This post is part of a series of more detailed information on water storage frequently asked questions which includes posts storage containers, alternate sources of water, water purification methods, and more. If you are just getting started in preparedness, we recommend visiting our BabyStep 2: Water page for some basic info on water storage.
Contaminated water can contain parasites as well as microorganisms that cause disease such as dysentery, typhoid fever, salmonella, giardiasis, and hepatitis as well as having a bad odor and taste. You should purify ALL water before using it for drinking, food preparation, or hygiene. NO WATER CAN BE PRESUMED SAFE! Before you begin a purification process, it’s a good idea to strain the water through some sort of filter such as layers of paper towel or a coffee filter to remove any large particles. There are many ways to purify water but none is perfect. Often the best solution is to use a combination of these methods.
Water Purification Methods
Boiling is the most common and safest method of purifying water. Bring water to a rolling boil for 3-5 minutes, keeping in mind that some water will evaporate. Let the water cool before drinking. Boiled water will taste better if you put oxygen back into it by pouring the water back and forth between two clean containers. (or you can add in some of your stored flavorings such as fruit drink powders, kool-aid, hot cocoa, etc.)
According to the American Red Cross, “The only agent used to purify water should be household liquid bleach.” Add 16 drops of bleach per gallon, stir and let stand for 30 minutes. If the water does not have a slight bleach odor, repeat the dosage and let stand another 15 minutes. Do not use scented bleaches, color-safe bleaches, or bleaches with added cleaners. This method is highly recommended as a backup in case fuel is not available for boiling or distilling water.
Distillation involves boiling water and then collecting the vapor that condenses back to water. The condensed vapor will not include salt and other impurities such as heavy metals and most other chemicals that are not removed with boiling or disinfection. To distill, fill a pot halfway with water. Tie a cup to the handle on the pot’s lid so that the cup will hang right-side-up when the lid is upside-down (make sure the cup is not dangling into the water) and boil the water for 20 minutes. The water that drips from the lid into the cup is distilled.

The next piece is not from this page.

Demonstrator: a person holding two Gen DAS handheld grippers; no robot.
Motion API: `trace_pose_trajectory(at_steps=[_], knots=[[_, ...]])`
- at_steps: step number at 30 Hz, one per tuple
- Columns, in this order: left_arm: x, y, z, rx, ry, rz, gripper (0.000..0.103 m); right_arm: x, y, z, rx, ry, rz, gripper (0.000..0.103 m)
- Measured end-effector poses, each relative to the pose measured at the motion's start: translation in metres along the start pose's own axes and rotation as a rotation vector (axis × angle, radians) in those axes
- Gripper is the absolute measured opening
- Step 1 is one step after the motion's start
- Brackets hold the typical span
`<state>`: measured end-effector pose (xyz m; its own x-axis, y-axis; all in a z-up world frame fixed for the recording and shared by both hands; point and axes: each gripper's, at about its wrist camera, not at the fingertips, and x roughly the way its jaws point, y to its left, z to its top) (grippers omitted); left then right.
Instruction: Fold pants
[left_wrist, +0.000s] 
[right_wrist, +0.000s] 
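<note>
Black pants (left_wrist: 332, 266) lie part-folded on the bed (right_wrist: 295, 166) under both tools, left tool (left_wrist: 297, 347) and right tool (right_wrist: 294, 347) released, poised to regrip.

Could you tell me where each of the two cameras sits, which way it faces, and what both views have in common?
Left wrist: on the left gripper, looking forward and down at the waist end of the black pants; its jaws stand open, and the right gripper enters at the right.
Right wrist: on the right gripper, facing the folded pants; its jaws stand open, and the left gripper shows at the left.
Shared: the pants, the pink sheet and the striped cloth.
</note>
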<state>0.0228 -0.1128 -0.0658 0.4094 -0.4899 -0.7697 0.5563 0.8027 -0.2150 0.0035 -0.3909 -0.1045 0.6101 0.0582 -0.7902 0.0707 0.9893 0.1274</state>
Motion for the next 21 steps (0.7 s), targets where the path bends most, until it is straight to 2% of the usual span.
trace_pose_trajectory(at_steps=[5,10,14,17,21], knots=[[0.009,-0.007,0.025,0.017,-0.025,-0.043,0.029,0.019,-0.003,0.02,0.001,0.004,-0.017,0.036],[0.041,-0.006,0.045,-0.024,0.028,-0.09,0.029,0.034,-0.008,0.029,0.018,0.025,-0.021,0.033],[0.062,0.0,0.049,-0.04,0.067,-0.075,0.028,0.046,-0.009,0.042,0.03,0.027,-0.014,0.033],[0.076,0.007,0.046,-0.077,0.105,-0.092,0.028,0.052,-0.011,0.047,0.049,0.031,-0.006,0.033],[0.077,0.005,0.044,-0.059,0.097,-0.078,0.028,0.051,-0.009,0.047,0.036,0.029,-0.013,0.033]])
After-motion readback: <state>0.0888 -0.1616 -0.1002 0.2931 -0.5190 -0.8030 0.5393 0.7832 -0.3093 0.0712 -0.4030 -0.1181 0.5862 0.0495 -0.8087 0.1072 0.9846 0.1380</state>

There are two types of water filters, inexpensive travel water bottle filters and gravity carbon filters. A travel water bottle filter is great to throw into your disaster kit, but in cases of extreme contamination you would still want to add in a few drops of iodine or bleach. If you opt for a gravity carbon filter such as the AquaRain or Berkey ones, it MAY be enough purification, but we still recommend to use one of the other methods as well. It can never hurt to be too safe. If you are conserving fuel or on the run, a filter can definitely be a great option and is MUCH better than no purification at all.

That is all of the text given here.